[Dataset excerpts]
◇ ◇ ◇ ◇ ◇ ◇ ◇

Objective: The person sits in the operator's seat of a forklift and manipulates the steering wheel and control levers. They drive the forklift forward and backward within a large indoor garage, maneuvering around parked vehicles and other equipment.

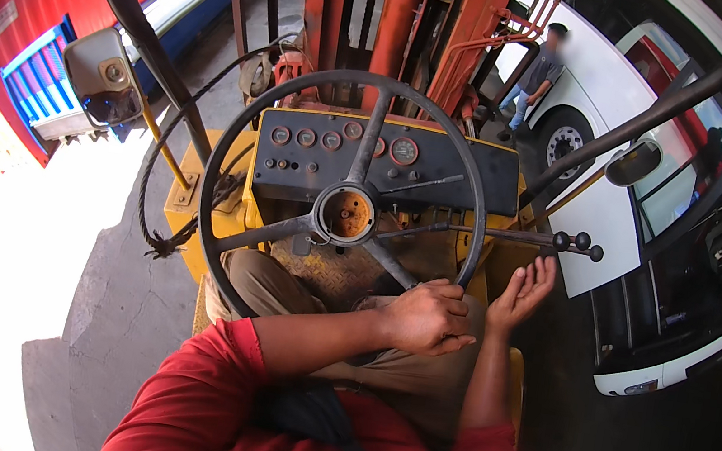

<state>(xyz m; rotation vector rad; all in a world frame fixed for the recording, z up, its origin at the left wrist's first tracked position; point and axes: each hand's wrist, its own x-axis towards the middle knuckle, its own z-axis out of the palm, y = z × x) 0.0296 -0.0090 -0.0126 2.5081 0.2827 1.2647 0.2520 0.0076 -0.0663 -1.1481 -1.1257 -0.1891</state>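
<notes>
Reaching across my body, my left hand is closed on the lower right rim of a large black steering wheel. The wheel has three spokes and an uncovered, rusty orange hub. My right hand is raised to the right of the wheel, fingers stretched out and holding nothing. Just beyond its fingertips are the black ball knobs of several control levers, apart from the hand. Behind the wheel stands a dark dashboard with round gauges and small knobs.
Orange-red mast rails rise ahead. A person stands right of them beside a white bus. Another vehicle with its side open is close on the right. Mirrors flank the cab; a black rope hangs left. Red containers stand far left.
</notes>
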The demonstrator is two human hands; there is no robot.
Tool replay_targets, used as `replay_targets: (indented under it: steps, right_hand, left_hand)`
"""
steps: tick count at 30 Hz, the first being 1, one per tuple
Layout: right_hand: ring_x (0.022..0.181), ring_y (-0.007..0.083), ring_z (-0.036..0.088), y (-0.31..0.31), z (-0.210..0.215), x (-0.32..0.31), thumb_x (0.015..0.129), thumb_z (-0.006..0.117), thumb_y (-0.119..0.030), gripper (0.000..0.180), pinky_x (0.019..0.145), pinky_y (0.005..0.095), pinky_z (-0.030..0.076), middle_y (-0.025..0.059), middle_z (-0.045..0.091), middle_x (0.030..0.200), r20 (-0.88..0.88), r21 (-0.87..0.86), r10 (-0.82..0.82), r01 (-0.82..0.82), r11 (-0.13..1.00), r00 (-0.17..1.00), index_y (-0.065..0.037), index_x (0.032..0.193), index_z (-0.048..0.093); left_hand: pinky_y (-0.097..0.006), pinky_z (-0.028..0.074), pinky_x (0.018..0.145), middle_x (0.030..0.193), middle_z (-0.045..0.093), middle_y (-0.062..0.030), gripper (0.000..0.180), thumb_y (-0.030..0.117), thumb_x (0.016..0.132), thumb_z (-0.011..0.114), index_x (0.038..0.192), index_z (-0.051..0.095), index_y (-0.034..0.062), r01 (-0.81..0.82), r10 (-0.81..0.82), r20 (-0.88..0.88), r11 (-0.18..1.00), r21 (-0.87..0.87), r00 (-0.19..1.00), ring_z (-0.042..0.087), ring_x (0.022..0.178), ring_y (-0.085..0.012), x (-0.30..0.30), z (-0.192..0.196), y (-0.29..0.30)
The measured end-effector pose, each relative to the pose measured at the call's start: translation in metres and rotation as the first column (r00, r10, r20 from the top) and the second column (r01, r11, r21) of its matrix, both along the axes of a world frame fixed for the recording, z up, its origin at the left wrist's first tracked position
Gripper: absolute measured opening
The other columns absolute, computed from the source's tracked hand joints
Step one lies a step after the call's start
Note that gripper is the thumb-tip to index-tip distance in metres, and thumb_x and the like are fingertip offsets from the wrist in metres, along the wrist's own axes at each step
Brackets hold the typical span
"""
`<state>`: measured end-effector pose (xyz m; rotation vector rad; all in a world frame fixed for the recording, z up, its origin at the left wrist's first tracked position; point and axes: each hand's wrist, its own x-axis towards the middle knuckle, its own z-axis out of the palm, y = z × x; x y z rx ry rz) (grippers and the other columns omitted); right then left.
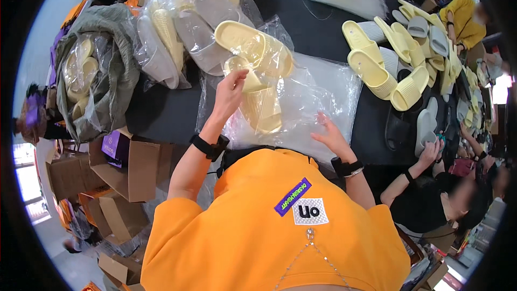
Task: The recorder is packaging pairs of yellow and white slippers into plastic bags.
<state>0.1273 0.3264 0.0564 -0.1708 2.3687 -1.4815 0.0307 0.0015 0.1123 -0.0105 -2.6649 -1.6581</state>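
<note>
My left hand (230, 95) is closed, its fingers pinched together at a pale yellow slipper (262, 109) inside a clear plastic bag (237, 132); they seem to grip the bag's film beside the slipper. To the right, my right hand (332, 136) is open over a stack of clear bags (328, 94), thumb and fingers apart, holding nothing. Just beyond my left hand lies another yellow slipper (253, 46) under clear film. Grey slippers (200, 35) in clear film lie to its left.
Loose yellow slippers (371, 73) and grey ones are heaped at the right of the black table (161, 110). A grey-green sack (110, 24) holding bagged slippers stands at left, above cardboard boxes (129, 170). A co-worker in black (417, 199) handles a grey slipper (425, 126) at right.
</note>
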Motion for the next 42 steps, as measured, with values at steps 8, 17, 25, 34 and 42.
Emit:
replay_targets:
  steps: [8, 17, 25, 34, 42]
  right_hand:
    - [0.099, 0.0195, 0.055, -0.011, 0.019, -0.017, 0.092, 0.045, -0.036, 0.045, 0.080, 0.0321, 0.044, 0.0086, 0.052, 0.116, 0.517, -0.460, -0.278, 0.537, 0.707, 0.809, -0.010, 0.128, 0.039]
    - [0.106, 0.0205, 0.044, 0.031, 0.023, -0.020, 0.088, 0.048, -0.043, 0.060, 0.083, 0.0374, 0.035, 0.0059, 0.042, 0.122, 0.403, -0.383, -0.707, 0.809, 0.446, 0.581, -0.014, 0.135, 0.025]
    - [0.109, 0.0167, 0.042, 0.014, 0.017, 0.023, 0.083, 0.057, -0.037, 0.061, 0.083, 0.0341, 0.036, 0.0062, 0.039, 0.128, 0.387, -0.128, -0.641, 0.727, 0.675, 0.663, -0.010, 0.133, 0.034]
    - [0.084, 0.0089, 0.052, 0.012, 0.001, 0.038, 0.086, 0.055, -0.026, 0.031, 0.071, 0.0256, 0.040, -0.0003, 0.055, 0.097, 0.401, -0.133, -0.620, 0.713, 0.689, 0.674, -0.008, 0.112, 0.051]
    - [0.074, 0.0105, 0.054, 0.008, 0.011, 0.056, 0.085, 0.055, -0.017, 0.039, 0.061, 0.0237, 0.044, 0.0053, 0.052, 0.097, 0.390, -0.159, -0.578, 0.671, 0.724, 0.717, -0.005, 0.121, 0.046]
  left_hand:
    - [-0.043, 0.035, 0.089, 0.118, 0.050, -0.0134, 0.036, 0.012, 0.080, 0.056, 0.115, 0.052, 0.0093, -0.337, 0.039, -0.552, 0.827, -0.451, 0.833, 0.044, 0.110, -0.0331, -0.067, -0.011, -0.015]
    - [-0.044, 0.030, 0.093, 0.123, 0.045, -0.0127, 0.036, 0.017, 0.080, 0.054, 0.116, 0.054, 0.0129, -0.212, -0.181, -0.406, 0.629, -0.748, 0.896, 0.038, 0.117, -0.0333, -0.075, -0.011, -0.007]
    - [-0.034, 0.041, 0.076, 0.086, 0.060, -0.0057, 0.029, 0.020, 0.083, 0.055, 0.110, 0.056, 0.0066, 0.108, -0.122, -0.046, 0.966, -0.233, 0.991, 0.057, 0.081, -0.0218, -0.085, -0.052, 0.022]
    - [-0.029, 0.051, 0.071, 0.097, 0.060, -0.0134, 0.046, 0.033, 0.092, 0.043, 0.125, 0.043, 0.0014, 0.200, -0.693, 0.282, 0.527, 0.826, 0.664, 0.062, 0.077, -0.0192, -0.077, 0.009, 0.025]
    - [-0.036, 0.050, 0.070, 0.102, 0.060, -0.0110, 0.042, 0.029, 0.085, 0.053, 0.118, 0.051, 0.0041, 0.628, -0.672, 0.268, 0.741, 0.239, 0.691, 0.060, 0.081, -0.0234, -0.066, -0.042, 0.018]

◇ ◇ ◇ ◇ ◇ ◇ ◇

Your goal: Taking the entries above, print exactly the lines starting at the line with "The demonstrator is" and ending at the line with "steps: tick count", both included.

Response to the task:
The demonstrator is two human hands; there is no robot.
Tool replay_targets, used as `replay_targets: (indented under it: steps, right_hand, left_hand)`
"""
steps: tick count at 30 Hz, the first being 1, one per tuple

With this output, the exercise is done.